“I suppose that it was a means of death which could only be used on somebody more or less helpless or unconscious.”

“Exactly. As for instance, a hypodermic injection—only nothing appears to have been injected. Or a delicate operation of some kind—if we could only think of one to fit the case. Or the inhalation of something—such as chloroform—only we could find no traces of suffocation.”

“Yes. That doesn’t get us very far, though.”

“It’s something. Then again, it may very well be something that a trained nurse would have learnt or heard about. Miss Whittaker was trained, you know—which, by the way, was what made it so easy for her to bandage up her own head and provide a pitiful and unrecognisable spectacle for the stupid Mr. Trigg.”

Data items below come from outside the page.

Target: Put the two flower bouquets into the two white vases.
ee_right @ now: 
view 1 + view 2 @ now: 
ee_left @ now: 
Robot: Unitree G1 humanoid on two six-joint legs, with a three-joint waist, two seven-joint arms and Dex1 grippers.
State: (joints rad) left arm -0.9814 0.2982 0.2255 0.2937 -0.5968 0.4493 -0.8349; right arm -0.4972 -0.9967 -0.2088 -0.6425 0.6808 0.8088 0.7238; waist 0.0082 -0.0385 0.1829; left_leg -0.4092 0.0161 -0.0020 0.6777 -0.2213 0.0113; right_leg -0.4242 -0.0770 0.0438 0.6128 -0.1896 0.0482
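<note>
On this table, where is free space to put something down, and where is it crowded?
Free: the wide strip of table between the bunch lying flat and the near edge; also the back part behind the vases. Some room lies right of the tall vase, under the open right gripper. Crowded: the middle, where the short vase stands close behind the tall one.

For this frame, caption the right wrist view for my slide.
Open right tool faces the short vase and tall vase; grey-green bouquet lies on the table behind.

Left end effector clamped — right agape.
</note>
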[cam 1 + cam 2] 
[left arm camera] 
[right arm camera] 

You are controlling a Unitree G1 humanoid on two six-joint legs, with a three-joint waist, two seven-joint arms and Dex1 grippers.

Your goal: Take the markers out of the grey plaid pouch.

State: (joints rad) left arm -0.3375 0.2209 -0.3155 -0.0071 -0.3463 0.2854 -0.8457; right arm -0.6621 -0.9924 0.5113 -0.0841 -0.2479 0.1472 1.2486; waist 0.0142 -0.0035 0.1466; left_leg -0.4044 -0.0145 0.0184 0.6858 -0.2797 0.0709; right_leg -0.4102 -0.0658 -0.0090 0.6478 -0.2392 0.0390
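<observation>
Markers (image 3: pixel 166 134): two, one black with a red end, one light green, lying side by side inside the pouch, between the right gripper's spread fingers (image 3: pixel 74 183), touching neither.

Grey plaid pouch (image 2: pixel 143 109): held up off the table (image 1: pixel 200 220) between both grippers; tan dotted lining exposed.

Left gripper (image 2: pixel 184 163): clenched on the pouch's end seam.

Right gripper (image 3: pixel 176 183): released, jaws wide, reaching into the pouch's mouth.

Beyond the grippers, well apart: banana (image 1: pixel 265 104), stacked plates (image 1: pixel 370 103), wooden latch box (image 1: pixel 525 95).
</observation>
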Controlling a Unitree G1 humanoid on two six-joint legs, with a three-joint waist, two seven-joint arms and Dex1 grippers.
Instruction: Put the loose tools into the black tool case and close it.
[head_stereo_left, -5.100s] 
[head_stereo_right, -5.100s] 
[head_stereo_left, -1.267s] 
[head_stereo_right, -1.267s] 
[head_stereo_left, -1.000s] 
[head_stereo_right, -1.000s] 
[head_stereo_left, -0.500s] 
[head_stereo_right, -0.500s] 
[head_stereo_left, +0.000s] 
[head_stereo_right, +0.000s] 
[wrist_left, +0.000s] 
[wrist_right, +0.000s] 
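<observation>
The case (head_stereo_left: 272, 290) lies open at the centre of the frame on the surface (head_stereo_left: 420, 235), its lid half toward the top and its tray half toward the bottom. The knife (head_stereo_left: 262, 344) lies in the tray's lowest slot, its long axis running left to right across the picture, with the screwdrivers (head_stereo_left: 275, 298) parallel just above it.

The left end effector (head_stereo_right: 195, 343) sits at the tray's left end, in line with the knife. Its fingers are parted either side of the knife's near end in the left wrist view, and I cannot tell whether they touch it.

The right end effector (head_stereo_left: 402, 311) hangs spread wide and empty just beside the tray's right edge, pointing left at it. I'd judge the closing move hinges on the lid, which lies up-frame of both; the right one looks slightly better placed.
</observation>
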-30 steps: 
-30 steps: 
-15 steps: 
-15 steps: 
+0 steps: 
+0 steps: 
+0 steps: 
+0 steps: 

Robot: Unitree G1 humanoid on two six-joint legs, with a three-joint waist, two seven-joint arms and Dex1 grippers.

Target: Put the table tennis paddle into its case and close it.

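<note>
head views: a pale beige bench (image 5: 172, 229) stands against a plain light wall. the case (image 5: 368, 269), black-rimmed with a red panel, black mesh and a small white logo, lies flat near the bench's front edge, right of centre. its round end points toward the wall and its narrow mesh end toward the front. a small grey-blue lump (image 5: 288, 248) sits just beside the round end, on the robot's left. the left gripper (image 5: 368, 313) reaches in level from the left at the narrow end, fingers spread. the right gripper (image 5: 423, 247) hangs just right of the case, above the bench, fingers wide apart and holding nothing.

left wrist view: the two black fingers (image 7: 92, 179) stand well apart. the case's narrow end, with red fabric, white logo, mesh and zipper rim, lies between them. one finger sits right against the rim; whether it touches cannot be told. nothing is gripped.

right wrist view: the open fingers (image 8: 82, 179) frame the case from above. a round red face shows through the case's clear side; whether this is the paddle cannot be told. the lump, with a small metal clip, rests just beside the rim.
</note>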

“It wouldn’t have to be anything very out of the way—nothing, I mean, that only a trained surgeon could do, or that required very specialised knowledge.”

“Oh, no. Probably something picked up in conversation with a doctor or the other nurses. I say, how about getting hold of Dr. Carr again? Or, no—if he’d got any ideas on the subject he’d have trotted ’em out before now. I know! I’ll ask Lubbock, the analyst. He’ll do. I’ll get in touch with him to-morrow.”

“And meanwhile,” said Parker, “I suppose we just sit round and wait for somebody else to be murdered.”

“It’s beastly, isn’t it? I still feel poor Bertha Gotobed’s blood on my head, so to speak. I say!”

“Yes?”

“We’ve practically got clear proof on the Trigg business. Couldn’t you put the lady in quod on a charge of burglary while we think out the rest of the dope? It’s often done. It was a burglary, you know. She broke into a house after dark and appropriated a scuttleful of coal to her own use. Trigg could identify her—he seems to have paid the lady particular attention on more than one occasion—and we could rake up his taxi-man for corroborative detail.”